Melles Theater ist dabei sowohl politisch-ästhetischer Diskussionsraum als auch der Versuch einer Dekonstruktion ebendieses Raumes, in dem an der Außenwelt vorbeidiskutiert wird: Es geht hier um den sogenannten „definition gap“ („Die Bösen haben unsere guten Begriffe gekapert“), es geht um eine Welt, in der Fiktion segregiert und Empathie abgeschafft werden soll, es geht um eine Bühne, auf der jeder nur noch sich selbst spielen darf, es geht um Theatermenschen, die behaupten, „Realität zu machen“ aber, wie die Figur des Barton Fink im gleichnamigen Kultfilm der Coen Brüder, in der selbstreferenziellen Nabelschau namens Kunst gar nicht mehr wissen, was Realität überhaupt ist, kurzum: Es geht um nichts weniger als die Abschaffung, oder zumindest die Infragestellung aller ästhetisch-ethischen Konzepte, auf denen die Mimesis seit Aristoteles fußt: „Wir zeigen hier den Tod des Theaters“, verkündet Orlando mit viel Pathos, bittet dann aber darum, diese Szene auf keinen Fall zu streichen.
„Wir machen hier Realität“
Dass Melles Stück dennoch nicht zur reinen ästhetisch-politischen Debatte verkommt, liegt daran, dass „Ode“ ausreichend Spielsituationen bietet, deren humoristisches Potenzial von Wolfgang Hagemanns verspielter Inszenierung und seinen herausragenden Darsteller*innen – Rommelfangen und Bösenberg sind sowohl bedrohlich als auch lächerlich als Vertreter der Wehr, Schlechters naiv-narzisstischer Orlando ist grandios, Colling spielt ihre Fratzer zugleich provokant und sensibel und Dostert schlüpft fließend von einer Rolle in die nächste – vollends ausgeschöpft wird.

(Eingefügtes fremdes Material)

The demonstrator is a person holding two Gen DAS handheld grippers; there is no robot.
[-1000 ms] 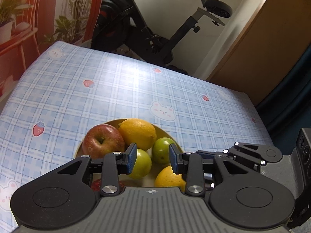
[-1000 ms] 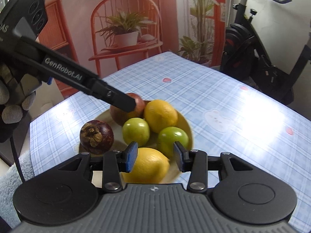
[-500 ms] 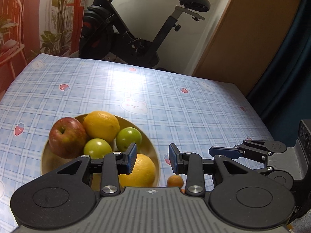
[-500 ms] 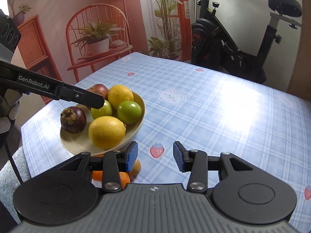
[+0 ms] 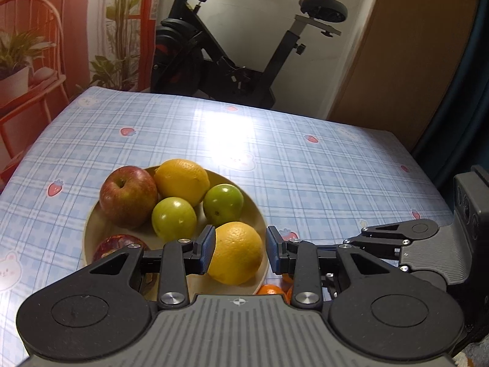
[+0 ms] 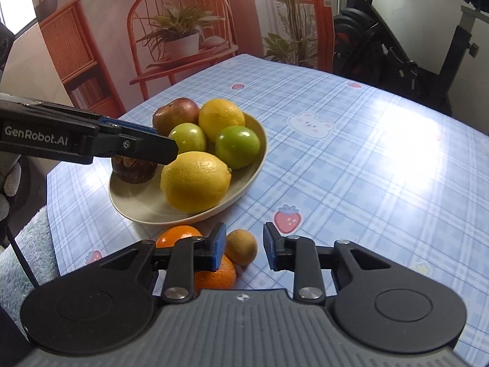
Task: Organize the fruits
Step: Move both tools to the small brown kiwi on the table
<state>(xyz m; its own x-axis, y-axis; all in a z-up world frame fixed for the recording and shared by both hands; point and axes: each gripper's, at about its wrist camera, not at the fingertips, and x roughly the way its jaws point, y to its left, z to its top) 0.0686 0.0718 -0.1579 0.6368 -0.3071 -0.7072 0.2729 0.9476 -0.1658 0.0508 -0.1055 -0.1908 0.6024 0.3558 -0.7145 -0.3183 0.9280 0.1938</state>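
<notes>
Task looks well along, judging by the layout: bowl on the table already holds six fruits, i.e. an apple, an orange, two green fruits side by side, a lemon at the near rim & a dark mangosteen at the left edge; left to do, as far as seen: three loose pieces on the table just beside the bowl, nearest the right claw, namely two small oranges & a small brownish fruit; prob. these go in the bowl next.

Right claw: fingers apart, nothing held; hovers low over the loose pieces, the brownish fruit showing in its gap, contact not clear. Left claw: fingers apart, empty; hangs above the near side of the bowl, lemon framed between them but not gripped; in the right view its arm reaches across over the mangosteen.

Around: blue checked cloth w/ strawberry & bear prints; exercise bike behind the table; red chair w/ potted plant on the backdrop; wooden door to the right.

In the way: bowl is nearly full, so free room is mostly the near-left part; left claw over it could block a drop; round fruit may roll off the pile.
</notes>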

Hagemanns Melle-Adaptierung bietet intelligentes, forderndes, aber auch lustiges Theater, das nicht nur die Cancel Culture, sondern auch seine eigene Verkopftheit auf die Schippe nimmt – weswegen man die letzte Vorführung dieser vielschichtigen „Ode“ an die Kunstfreiheit heute Abend nicht verpassen sollte.